Your current lender knows everything they need to know about you and your property, so sticking with them won’t typically involve any additional legal work, surveys, or fees.
Instead, on your new deal’s start date, your lender simply switches you over, and you start paying your new (hopefully cheaper) monthly fee.
Remortgaging with a different lender will bring those first-time mortgage memories flooding back. Like last time, you’ll need to gather together your up-to-date personal and financial info: proof of income, bank statements, the lot. Here’s a quick refresher of everything you need for a mortgage application.
Armed with this info, your new lender will check your credit history to make sure they’re happy lending to you. Then they’ll arrange a property valuation to check your home is worth what you’re remortgaging it for.
Note: You’ll most likely need a conveyancing solicitor to handle the paperwork if you’re switching to a new lender. But lots of remortgage deals come pre-packed with a free valuation and legal work – using a broker (like Habito!) can be useful, because we look at all the costs of remortgaging combined, including things like free legal work, to work out the best deal for you.
Once you’ve signed on the dotted line, your new mortgage provider will pay off your old mortgage, and you’ll start making your new monthly repayments.
Remortgaging with a new lender can be a little more involved than sticking with your current lender, with the whole process usually taking around 4-8 weeks usually (with the current rush due to the government’s stamp duty relief, which ends 1 October, timelines could be a little longer – up to 3-6 months). But as long as you’re saving money, all that extra paperwork will be worth it in the end.
If you’re not sure whether to stay put or move to a new lender, a broker (like Habito) can help you find the best remortgage deal for your situation.
Lots of people remortgage to save money, but that’s not the only motivation for switching to a new mortgage deal. Here are three more reasons why you might want to remortgage:
Remortgaging to borrow more money? The amount you can borrow will depend on a few factors, like your credit score, how much you earn, and how much money you have after paying your regular financial commitments.
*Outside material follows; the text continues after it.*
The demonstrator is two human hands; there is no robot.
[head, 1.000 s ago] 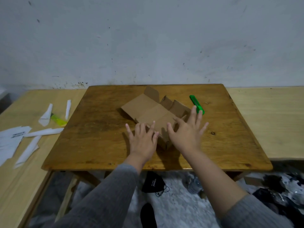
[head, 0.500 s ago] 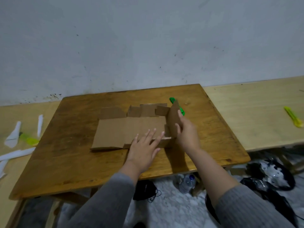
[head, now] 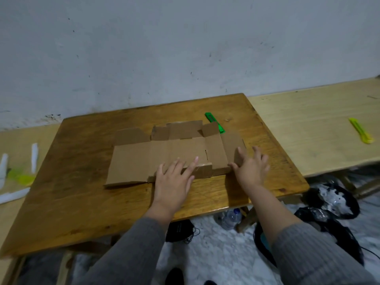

Lenders will also look at your LTV (loan-to-value) ratio – the size of your mortgage as a percentage of the current value of your property. For example, if your mortgage balance is £150,000 and your home is valued at £250,000, your current LTV ratio would be 60%.
LTV calculation: 150,000 / 250,000 = 0.6 * 100 = 60%
The lower your LTV, the more likely you’ll be able to borrow more. To get an idea of how much you can remortgage your home for, check out our handy remortgage calculator.
Definitely! Any property can be remortgaged. For a buy-to-let, your lender will want to make sure you’ve got enough equity in your property, and that the rent you’re planning to charge your tenant is higher than your monthly mortgage repayments.
Here’s more about remortgaging your buy-to-let.
There are a few scenarios where remortgaging might not make sense.
That said, if your credit score is healthy, and you’re either almost at the end of your current mortgage deal or your current deal doesn’t have any pricey early repayment charges (an ERC is a penalty for leaving a mortgage deal before it ends), remortgaging can be absolutely worth it. Especially if you’re in the first situation – almost at the end of your current deal – and about to end up on your lender’s more expensive standard variable rate.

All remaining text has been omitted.